**TASK OBJECTIVE:** Exact reproduction of the data is required, with images excluded.
# # #
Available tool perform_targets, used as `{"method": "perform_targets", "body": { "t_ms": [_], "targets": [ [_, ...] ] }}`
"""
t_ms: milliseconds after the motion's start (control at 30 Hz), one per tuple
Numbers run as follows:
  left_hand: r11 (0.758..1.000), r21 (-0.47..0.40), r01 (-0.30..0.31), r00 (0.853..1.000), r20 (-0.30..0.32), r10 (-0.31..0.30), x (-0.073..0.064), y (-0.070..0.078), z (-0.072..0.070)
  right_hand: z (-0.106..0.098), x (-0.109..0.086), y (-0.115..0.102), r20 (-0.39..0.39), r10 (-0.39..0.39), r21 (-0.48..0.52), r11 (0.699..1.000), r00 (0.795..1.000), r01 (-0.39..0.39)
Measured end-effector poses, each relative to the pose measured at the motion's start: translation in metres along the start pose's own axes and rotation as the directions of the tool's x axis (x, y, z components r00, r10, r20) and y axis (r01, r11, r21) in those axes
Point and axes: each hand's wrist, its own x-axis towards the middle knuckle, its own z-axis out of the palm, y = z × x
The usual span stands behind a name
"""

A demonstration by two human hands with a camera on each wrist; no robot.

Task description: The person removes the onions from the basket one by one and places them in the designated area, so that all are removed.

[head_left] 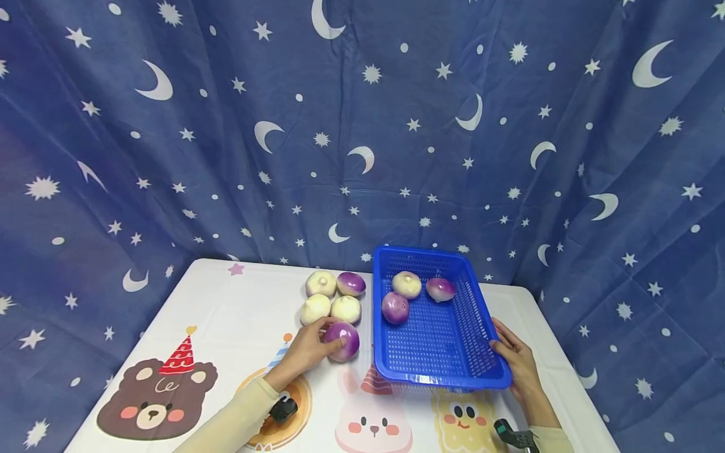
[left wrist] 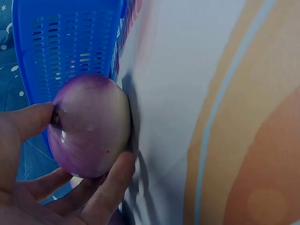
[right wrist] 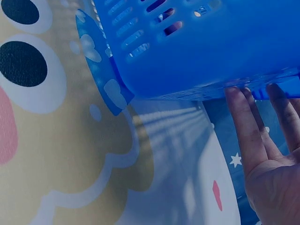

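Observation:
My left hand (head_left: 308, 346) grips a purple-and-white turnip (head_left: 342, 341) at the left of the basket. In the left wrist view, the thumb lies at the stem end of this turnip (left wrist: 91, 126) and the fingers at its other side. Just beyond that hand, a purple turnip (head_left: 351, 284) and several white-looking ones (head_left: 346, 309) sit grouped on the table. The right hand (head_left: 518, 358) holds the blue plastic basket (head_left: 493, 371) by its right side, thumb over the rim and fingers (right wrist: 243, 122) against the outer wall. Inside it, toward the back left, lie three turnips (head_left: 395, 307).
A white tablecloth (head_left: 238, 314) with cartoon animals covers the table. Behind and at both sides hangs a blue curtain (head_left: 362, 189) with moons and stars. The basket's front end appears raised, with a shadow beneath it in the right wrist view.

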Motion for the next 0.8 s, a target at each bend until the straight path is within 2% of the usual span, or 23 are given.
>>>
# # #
**FINAL ANSWER:**
Available tool perform_targets, used as `{"method": "perform_targets", "body": { "t_ms": [_], "targets": [ [_, ...] ] }}`
"""
t_ms: milliseconds after the motion's start (control at 30 Hz), one per tuple
Numbers run as follows:
  left_hand: r11 (0.758..1.000), r21 (-0.47..0.40), r01 (-0.30..0.31), r00 (0.853..1.000), r20 (-0.30..0.32), r10 (-0.31..0.30), x (-0.073..0.064), y (-0.070..0.078), z (-0.072..0.070)
  right_hand: z (-0.106..0.098), x (-0.109..0.086), y (-0.115..0.102), r20 (-0.39..0.39), r10 (-0.39..0.39), r21 (-0.48..0.52), r11 (0.699..1.000), r00 (0.795..1.000), r01 (-0.39..0.39)
Measured end-effector poses, each relative to the pose measured at the motion's start: translation in metres along the start pose's own axes and rotation as the directions of the tool's x axis (x, y, z components r00, r10, r20) and y axis (r01, r11, r21) in those axes
Point and axes: each hand's wrist, its own x-axis towards the middle knuckle, its own z-axis out of the palm, y = z × x
The usual span stands behind a name
"""

A demonstration by two human hands with a camera on each wrist; no robot.

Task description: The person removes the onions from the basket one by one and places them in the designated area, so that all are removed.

[head_left] 
[left wrist] 
[right wrist] 

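Observation:
My left hand (head_left: 308, 346) grips a purple-and-white turnip (head_left: 342, 341) at the left of the basket. In the left wrist view, the thumb lies at the stem end of this turnip (left wrist: 91, 126) and the fingers at its other side. Just beyond that hand, a purple turnip (head_left: 351, 284) and several white-looking ones (head_left: 346, 309) sit grouped on the table. The right hand (head_left: 518, 358) holds the blue plastic basket (head_left: 493, 371) by its right side, thumb over the rim and fingers (right wrist: 243, 122) against the outer wall. Inside it, toward the back left, lie three turnips (head_left: 395, 307).
A white tablecloth (head_left: 238, 314) with cartoon animals covers the table. Behind and at both sides hangs a blue curtain (head_left: 362, 189) with moons and stars. The basket's front end appears raised, with a shadow beneath it in the right wrist view.
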
Motion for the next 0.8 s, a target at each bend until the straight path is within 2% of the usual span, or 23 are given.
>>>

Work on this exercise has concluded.